Siyaset ile doğrudan veya dolaylı olarak ilgi ve alakası olmayan insanların, kendilerini alakadar etmeyen başka dünyevî meslekleri icra edenlerin işlerine fazla karışmadıkları gibi, siyasî faaliyetlere de aşırı ilgi göstermekle kendi aslî görevlerini ihmalden hassasiyetle kaçınmalıdırlar. Mümkün olduğu kadar, siyasete ve idare işine ve hükûmetin icraatına karışmamak bir düstur-u esasî olmak zorundadır.

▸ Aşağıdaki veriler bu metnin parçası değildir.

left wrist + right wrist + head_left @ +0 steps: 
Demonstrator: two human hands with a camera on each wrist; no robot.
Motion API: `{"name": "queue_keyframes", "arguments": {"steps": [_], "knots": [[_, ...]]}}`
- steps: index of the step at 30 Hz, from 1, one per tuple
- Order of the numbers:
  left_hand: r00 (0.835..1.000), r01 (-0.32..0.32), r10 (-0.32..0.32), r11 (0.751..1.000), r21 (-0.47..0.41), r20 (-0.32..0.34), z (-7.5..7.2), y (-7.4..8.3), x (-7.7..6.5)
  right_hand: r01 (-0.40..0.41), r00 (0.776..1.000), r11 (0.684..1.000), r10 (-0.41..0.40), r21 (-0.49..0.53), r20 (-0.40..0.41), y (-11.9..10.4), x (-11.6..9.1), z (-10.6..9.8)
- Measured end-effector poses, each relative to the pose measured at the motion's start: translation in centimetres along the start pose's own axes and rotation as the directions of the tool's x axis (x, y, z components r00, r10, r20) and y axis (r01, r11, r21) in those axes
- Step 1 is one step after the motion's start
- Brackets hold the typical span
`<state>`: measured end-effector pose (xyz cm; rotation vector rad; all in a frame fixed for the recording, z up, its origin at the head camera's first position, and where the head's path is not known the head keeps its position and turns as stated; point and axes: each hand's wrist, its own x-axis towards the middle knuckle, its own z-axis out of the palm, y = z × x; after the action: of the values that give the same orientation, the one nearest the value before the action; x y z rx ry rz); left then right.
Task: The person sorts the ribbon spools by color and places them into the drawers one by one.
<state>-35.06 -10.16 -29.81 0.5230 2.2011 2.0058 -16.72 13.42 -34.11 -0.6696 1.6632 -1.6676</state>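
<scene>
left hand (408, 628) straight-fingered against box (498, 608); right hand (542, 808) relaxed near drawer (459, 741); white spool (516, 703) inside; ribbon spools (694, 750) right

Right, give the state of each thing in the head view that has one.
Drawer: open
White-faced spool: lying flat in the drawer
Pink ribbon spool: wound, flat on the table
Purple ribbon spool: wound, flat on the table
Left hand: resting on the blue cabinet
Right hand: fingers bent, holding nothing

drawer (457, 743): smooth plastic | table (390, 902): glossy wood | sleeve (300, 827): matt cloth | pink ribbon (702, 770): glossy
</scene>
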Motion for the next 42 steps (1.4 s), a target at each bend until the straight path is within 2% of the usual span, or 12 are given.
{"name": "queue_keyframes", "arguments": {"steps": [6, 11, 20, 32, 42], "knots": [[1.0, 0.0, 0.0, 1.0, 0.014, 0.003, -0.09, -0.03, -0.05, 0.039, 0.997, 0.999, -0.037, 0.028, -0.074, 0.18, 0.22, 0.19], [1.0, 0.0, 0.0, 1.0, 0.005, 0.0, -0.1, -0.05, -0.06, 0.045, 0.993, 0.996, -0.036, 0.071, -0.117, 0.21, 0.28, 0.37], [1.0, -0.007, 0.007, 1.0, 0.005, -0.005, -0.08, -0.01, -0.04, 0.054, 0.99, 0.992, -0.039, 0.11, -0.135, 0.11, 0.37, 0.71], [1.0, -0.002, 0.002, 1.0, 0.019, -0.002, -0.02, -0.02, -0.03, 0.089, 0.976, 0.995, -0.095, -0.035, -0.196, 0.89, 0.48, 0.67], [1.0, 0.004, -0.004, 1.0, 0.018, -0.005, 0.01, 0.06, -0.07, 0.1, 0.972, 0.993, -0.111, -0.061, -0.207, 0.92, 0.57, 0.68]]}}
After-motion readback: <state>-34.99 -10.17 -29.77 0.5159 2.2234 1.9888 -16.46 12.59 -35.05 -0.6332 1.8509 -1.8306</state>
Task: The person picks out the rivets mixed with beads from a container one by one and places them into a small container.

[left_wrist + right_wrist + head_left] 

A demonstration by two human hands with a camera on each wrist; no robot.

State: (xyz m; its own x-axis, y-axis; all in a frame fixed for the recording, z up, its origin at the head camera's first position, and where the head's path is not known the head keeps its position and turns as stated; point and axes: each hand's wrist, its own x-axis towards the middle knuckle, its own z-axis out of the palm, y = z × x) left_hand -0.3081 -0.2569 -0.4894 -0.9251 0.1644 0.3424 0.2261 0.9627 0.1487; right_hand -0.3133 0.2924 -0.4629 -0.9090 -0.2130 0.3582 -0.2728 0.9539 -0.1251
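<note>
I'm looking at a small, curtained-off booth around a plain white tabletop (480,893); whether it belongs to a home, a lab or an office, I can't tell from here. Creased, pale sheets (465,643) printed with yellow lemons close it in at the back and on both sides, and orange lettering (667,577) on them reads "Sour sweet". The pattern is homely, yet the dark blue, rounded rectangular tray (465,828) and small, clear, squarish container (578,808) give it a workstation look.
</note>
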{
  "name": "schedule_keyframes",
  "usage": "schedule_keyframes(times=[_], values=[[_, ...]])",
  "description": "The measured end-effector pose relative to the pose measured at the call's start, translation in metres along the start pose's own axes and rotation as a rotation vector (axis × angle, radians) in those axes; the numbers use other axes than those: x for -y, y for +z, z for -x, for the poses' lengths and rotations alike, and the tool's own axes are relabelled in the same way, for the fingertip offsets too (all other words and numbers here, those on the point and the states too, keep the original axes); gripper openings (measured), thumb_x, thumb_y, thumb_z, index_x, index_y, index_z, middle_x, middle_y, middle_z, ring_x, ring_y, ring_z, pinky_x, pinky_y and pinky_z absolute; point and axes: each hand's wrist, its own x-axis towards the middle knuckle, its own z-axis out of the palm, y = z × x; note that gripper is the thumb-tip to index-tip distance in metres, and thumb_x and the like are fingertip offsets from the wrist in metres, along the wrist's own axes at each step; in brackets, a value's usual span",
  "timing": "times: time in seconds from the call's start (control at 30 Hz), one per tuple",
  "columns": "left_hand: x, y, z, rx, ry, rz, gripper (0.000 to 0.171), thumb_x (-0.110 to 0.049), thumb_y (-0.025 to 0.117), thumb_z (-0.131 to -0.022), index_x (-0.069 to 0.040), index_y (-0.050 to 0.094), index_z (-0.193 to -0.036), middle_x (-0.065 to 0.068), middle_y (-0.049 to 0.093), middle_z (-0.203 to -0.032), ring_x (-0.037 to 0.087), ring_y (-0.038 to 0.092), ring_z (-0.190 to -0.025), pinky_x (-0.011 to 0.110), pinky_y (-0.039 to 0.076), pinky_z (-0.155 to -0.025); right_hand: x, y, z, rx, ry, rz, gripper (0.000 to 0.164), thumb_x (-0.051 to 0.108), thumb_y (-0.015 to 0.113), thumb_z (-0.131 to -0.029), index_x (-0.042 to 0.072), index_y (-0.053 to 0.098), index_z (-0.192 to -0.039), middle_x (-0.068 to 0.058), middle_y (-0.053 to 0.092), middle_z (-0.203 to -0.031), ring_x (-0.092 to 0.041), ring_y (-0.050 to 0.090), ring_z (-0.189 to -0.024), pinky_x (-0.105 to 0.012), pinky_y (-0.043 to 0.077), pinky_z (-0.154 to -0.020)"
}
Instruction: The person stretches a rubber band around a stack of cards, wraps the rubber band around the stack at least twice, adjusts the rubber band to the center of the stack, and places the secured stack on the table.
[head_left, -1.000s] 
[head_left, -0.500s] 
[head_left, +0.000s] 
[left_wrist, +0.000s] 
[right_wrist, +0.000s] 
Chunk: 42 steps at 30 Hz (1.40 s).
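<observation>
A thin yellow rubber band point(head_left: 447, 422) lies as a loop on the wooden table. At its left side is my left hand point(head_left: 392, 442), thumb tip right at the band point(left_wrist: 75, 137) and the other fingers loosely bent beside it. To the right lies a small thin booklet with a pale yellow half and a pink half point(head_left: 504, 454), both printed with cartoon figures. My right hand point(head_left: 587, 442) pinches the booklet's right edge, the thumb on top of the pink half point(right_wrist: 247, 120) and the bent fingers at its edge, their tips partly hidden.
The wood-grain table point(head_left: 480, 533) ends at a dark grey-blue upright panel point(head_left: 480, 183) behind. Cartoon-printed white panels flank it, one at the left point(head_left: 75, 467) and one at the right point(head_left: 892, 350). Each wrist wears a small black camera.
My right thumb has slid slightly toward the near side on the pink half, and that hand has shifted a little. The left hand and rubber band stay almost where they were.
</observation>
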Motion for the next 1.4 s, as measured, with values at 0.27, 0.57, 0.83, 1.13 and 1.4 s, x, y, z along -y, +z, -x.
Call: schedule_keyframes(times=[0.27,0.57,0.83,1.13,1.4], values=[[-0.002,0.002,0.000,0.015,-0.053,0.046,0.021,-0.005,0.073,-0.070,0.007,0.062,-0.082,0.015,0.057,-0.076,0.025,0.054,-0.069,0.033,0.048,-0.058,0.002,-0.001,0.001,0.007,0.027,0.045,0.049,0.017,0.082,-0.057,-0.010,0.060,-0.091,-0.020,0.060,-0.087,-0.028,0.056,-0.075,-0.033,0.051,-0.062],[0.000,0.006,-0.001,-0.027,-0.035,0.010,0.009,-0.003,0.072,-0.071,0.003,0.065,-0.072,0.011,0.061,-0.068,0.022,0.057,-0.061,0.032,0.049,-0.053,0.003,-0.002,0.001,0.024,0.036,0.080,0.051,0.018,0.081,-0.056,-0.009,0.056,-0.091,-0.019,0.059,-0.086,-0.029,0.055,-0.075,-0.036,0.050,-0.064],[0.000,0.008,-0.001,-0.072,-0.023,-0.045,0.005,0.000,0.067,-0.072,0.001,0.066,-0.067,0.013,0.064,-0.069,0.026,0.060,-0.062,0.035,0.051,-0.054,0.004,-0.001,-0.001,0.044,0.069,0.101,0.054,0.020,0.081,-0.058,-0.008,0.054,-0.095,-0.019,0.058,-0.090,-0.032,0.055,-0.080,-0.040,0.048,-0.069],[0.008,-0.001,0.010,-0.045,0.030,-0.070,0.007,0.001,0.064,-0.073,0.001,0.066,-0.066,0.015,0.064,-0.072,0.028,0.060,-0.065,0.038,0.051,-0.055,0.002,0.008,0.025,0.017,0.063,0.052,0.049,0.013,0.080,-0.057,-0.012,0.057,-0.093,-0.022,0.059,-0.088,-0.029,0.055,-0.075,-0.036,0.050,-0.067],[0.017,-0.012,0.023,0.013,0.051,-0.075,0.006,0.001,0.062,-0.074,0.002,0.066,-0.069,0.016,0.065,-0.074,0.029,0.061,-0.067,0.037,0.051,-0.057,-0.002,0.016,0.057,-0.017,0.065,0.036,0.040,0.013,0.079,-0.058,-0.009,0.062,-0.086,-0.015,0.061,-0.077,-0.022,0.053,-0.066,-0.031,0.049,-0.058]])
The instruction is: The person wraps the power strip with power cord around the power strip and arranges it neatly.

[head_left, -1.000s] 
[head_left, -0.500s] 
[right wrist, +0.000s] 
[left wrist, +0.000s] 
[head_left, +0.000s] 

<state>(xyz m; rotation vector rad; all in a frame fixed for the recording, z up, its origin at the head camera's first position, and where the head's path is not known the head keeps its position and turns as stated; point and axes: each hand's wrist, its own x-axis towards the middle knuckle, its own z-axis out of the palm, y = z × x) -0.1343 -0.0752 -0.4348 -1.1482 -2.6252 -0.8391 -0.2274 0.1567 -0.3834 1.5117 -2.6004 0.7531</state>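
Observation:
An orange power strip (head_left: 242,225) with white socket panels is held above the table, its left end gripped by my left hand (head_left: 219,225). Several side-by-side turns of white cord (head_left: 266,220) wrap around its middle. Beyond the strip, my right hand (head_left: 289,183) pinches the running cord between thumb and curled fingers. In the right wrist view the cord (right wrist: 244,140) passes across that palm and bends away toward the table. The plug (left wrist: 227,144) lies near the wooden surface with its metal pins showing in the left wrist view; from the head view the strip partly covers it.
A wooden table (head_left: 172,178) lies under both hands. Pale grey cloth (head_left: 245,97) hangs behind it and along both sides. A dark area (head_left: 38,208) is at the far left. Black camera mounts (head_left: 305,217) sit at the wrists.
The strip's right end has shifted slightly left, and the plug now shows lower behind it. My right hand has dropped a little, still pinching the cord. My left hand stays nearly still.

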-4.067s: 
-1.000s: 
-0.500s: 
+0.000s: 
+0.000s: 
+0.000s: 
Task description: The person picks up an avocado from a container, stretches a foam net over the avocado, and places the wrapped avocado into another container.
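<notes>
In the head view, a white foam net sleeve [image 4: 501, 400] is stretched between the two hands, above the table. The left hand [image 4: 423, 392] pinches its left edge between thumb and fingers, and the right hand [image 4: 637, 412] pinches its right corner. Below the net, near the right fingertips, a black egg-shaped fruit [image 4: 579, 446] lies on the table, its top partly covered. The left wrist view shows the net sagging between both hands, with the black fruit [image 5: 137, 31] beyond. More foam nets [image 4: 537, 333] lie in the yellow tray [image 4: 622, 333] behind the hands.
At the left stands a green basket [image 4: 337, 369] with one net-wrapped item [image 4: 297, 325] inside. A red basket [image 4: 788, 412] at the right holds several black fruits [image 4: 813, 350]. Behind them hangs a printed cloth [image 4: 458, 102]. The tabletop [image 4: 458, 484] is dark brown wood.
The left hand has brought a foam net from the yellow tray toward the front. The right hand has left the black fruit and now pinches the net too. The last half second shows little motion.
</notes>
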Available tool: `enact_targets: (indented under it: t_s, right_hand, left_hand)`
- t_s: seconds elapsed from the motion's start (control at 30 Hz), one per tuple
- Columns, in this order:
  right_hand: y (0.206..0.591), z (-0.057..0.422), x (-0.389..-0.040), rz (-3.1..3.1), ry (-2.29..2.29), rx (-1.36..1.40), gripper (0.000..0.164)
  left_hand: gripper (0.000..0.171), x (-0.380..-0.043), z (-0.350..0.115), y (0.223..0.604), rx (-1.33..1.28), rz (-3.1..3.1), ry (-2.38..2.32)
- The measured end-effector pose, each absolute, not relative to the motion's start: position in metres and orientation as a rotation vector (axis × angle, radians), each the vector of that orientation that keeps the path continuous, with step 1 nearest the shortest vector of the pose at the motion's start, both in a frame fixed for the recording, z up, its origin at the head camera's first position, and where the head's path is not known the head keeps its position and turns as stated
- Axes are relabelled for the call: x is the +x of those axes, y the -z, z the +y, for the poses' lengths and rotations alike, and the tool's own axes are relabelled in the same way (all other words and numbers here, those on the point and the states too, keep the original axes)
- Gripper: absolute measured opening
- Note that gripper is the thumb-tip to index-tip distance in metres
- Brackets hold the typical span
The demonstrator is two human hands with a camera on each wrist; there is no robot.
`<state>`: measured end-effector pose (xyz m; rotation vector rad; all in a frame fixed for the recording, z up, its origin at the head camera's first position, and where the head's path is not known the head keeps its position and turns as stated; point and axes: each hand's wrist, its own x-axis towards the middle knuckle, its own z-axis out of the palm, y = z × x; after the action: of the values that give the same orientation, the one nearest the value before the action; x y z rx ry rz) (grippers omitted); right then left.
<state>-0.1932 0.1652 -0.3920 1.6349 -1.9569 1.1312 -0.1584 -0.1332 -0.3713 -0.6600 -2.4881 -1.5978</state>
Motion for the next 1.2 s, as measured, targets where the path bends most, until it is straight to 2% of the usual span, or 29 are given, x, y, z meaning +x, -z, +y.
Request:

Memleket yönetimiyle ilgili kanaatlerini yahut kendilerince yanlış telakki ettikleri gidişata dair fikirlerini ise yetkililere ya bizzat yahut basın yoluyla, müspet kanallarla iletmekle yetinmelidirler. Bunun ötesine geçtikleri takdirde,  yaptıkları hizmetler büyük zarar görebilir. Evet, Hükûmetin işine karışmayacağız. Zira hikmet-i hükûmeti bilmiyoruz.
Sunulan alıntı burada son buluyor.